In this case I'd do a massive (90%) pwc to restore the natural value of the pH from the tap, dose back up and keep going. It shouldn't be long now :)
 
Thanks for you awesome help you've been giving me to get though this cycling process. I'm taking out my bucket as we "type". ;)

Do you have any ideas on my my Nitrate would have dropped from 10ppm to 5ppm in 24 hours?

Thank you so much for your help. :D
 
Thanks for you awesome help you've been giving me to get though this cycling process. I'm taking out my bucket as we "type". ;)

Do you have any ideas on my my Nitrate would have dropped from 10ppm to 5ppm in 24 hours?

Thank you so much for your help. :D

The same thing has happened to me before. I think it is just a result of the uncertainty involved in the test, I don't think our nitrates actually disappeared. Also, I've heard that very high nitrites in the water can screw with the nitrate test. Not sure about that though
 
It had to have been a testing error (if you're using an API kit they can be tricky).
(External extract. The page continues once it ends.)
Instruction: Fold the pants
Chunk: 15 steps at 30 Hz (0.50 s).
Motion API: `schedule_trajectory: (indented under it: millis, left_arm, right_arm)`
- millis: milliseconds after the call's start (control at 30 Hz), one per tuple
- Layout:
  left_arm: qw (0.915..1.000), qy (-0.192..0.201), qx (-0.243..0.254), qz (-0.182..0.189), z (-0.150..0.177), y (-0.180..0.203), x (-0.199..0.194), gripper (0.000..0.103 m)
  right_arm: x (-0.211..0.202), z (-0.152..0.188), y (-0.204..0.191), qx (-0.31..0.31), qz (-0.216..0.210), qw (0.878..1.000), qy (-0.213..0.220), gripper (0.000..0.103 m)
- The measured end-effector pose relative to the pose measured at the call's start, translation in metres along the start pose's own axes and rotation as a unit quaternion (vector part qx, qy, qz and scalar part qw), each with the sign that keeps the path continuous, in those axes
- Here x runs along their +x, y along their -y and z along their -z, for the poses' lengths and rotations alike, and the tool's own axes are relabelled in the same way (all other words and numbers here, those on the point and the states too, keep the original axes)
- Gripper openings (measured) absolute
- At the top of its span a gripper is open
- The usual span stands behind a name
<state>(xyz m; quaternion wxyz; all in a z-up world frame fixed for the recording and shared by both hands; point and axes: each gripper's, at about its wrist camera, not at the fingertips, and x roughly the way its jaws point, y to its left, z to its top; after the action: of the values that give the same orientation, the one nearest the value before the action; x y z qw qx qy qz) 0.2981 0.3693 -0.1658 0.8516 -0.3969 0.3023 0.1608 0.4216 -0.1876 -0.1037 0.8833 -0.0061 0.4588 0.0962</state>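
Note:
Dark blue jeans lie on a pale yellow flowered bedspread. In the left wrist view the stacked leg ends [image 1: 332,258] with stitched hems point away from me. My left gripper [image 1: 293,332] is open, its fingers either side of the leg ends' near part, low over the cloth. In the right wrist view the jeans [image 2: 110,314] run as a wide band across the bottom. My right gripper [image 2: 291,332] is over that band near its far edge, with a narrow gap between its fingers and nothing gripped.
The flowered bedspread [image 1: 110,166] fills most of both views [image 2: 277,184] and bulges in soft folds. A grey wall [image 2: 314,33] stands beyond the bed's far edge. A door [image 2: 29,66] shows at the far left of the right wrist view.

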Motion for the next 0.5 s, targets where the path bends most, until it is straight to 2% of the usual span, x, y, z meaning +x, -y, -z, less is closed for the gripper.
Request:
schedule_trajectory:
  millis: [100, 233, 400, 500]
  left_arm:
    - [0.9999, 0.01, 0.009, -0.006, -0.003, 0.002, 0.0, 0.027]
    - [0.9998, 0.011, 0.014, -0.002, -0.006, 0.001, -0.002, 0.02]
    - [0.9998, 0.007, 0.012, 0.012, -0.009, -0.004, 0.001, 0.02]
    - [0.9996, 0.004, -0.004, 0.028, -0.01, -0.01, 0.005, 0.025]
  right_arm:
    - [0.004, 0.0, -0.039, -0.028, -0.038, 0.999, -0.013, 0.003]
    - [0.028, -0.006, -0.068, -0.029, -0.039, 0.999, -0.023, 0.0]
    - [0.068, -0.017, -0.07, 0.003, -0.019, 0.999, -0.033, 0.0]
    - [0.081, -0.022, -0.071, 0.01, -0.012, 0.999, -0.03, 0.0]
NitrAte only leaves an aquarium in 3 ways- water changes, plants absorbing them or denitrifying bacteria converting it to nitrogen gas (you'll never notice the last one because nitrAtes are produced faster than they'll ever be converted). If you're using the API kit, make sure you're shaking the #2 bottle for 30 seconds, and the entire solution for a full minute. Let the tube sit for 5 minutes and record the result then. If you don't do enough shaking...the results are all over the board.
 
Yeah I have the API Master Test Kit. I shook it but didn't bang it on the table like I normally do. Also when I do a water change I leave my filter off right? I have an HOB power filter that uses carbon. Will it dry out? Thanks for your help! :)
 
Leader-Of-The-Fish said:
Yeah I have the API Master Test Kit. I shook it but didn't bang it on the table like I normally do. Also when I do a water change I leave my filter off right? I have an HOB power filter that uses carbon. Will it dry out? Thanks for your help! :)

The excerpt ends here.